--- Work instructions ---
Reproduce the data exactly as given, except for any images.
── Stored data ──
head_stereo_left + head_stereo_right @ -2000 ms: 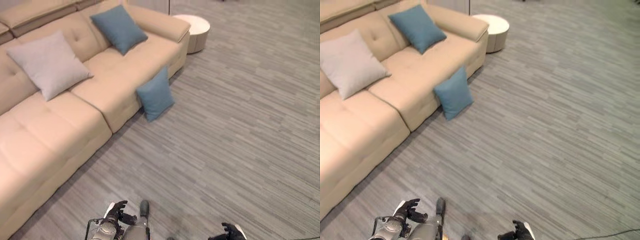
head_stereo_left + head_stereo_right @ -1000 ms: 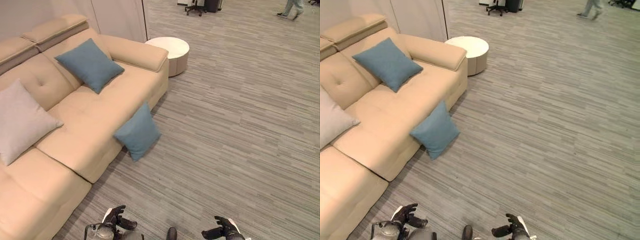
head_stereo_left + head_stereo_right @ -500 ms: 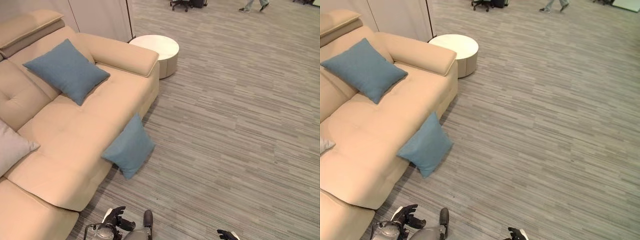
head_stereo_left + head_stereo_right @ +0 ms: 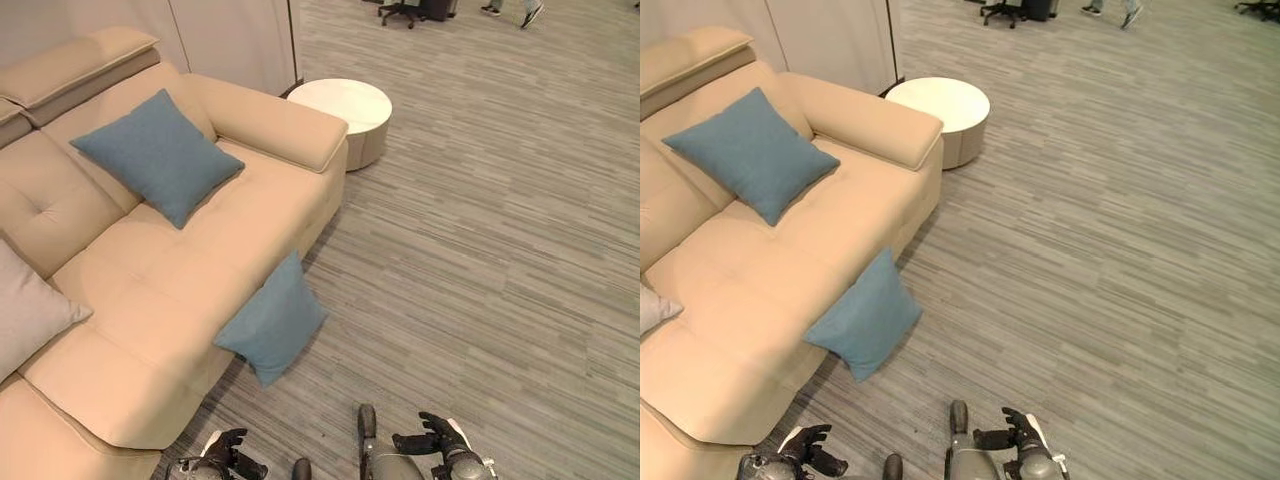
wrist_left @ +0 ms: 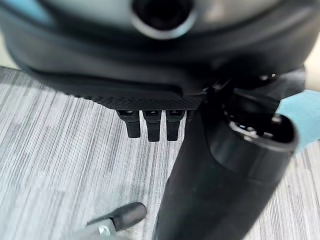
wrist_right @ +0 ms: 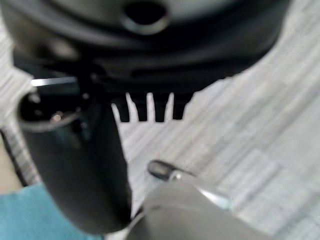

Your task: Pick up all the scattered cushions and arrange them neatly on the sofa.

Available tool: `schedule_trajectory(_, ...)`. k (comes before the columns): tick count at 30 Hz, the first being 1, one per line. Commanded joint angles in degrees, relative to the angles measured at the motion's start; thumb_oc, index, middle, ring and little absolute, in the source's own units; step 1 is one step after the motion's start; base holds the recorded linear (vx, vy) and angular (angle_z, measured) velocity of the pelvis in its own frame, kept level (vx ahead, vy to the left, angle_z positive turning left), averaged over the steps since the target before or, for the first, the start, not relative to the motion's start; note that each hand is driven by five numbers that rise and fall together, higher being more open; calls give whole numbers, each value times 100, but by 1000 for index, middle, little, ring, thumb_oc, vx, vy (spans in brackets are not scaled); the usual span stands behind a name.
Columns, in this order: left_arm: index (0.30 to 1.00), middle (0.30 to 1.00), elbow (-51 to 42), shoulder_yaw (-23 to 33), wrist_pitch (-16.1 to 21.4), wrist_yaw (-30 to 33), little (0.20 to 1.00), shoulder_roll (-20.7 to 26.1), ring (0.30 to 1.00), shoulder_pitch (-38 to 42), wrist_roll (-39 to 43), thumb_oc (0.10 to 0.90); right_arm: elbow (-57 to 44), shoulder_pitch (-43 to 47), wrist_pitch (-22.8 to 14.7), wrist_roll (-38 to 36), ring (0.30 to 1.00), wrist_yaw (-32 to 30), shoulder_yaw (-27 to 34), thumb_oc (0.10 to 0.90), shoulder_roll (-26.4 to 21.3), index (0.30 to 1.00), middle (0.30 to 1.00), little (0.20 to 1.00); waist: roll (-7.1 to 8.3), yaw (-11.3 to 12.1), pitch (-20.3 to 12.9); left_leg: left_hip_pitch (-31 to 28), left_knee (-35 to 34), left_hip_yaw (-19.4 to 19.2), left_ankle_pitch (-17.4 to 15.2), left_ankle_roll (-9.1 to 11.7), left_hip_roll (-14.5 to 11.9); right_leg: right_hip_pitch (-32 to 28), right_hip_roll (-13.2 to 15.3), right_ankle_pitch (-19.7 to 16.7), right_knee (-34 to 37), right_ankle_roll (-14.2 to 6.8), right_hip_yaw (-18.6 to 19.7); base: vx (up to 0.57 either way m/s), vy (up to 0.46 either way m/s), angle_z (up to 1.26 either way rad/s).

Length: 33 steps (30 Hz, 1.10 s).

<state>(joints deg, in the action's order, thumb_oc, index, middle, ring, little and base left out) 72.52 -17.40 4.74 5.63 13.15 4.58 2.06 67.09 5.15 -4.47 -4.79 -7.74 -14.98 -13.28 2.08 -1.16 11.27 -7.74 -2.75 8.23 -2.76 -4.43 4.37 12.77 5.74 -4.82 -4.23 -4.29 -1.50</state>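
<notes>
Leaning on the floor against the beige leather sofa point(image 4: 150, 300), a teal square fabric cushion point(image 4: 272, 322) awaits pickup. Left hand point(image 4: 228, 452) and right hand point(image 4: 438, 442) hang open, empty. Next: approach, reach down.

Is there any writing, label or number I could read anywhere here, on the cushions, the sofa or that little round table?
None: no readable text in any view.
The blue cushion on the floor, the blue cushion on the seat, the grey cushion, the sofa and the round table are all plain.
</notes>
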Motion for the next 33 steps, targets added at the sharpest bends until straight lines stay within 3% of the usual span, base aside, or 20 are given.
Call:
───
--- Answer ---
head_stereo_left + head_stereo_right @ -2000 ms: 
head_stereo_left + head_stereo_right @ -1000 ms: 
head_stereo_left + head_stereo_right @ -500 ms: 
head_stereo_left + head_stereo_right @ +0 ms: 
wrist_left @ +0 ms: 
wrist_right @ +0 ms: 

Your task: Pick up all the scattered cushions and arrange them neatly on the sofa.

Available tool: `schedule_trajectory(_, ...)`. k (comes before the columns): tick count at 30 Hz, the first being 1, one per line. Commanded joint angles in degrees, relative to the angles measured at the motion's start; thumb_oc, index, middle, ring and little absolute, in the source's own units; step 1 is one step after the motion's start; base holds the recorded linear (vx, vy) and angular (angle_z, measured) velocity of the pelvis in its own frame, kept level (vx ahead, vy to the left, angle_z positive turning left), averaged over the steps since the target before or, for the first, the start, not relative to the motion's start; note that each hand is driven by five numbers that rise and fall together, higher being more open; calls give whole numbers, each value times 100, but by 1000 for index, middle, little, ring, thumb_oc, vx, vy (spans in brackets are not scaled); the usual span stands behind a name.
Columns, in this order: left_arm: index (0.30 to 1.00), middle (0.30 to 1.00), elbow (-51 to 42), shoulder_yaw (-23 to 33), wrist_pitch (-16.1 to 21.4), wrist_yaw (-30 to 33), little (0.20 to 1.00), shoulder_roll (-20.7 to 26.1), ring (0.30 to 1.00), shoulder_pitch (-38 to 42), wrist_roll (-39 to 43), thumb_oc (0.10 to 0.90); right_arm: elbow (-57 to 44), shoulder_pitch (-43 to 47), wrist_pitch (-22.8 to 14.7), wrist_roll (-38 to 36), ring (0.30 to 1.00), wrist_yaw (-32 to 30), shoulder_yaw (-27 to 34), thumb_oc (0.10 to 0.90), shoulder_roll (-26.4 to 21.3), index (0.30 to 1.00), middle (0.30 to 1.00), little (0.20 to 1.00); waist: roll (-7.1 to 8.3), yaw (-11.3 to 12.1), pitch (-20.3 to 12.9); left_leg: left_hip_pitch (-31 to 28), left_knee (-35 to 34), left_hip_yaw (-19.4 to 19.2), left_ankle_pitch (-17.4 to 15.2), left_ankle_roll (-9.1 to 11.7), left_hip_roll (-14.5 to 11.9); right_leg: right_hip_pitch (-32 to 28), right_hip_roll (-13.2 to 15.3), right_ankle_pitch (-19.7 to 16.7), right_knee (-34 to 37), right_ankle_roll (-14.2 to 6.8), right_hip_yaw (-18.6 to 19.7); base: vx (up to 0.57 either way m/s), vy (up to 0.46 either way m/s), angle_z (up to 1.26 either way rad/s).

Length: 33 steps (30 Hz, 1.10 s).

<state>(joints deg, in the action's order, thumb_oc, index, middle, ring, little and base left out) 72.52 -17.40 4.74 5.63 13.15 4.58 2.06 67.09 5.15 -4.47 -4.79 -7.74 -14.98 -13.28 2.08 -1.16 11.27 -7.74 -2.75 8.23 -2.76 -4.43 4.37 12.77 5.74 -4.82 -4.23 -4.29 -1.50</state>
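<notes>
Leaning on the floor against the beige leather sofa point(image 4: 150, 300), a teal square fabric cushion point(image 4: 272, 322) awaits pickup. Left hand point(image 4: 228, 452) and right hand point(image 4: 438, 442) hang open, empty. Next: approach, reach down.

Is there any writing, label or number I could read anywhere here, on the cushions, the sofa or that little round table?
None: no readable text in any view.
The blue cushion on the floor, the blue cushion on the seat, the grey cushion, the sofa and the round table are all plain.
</notes>
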Motion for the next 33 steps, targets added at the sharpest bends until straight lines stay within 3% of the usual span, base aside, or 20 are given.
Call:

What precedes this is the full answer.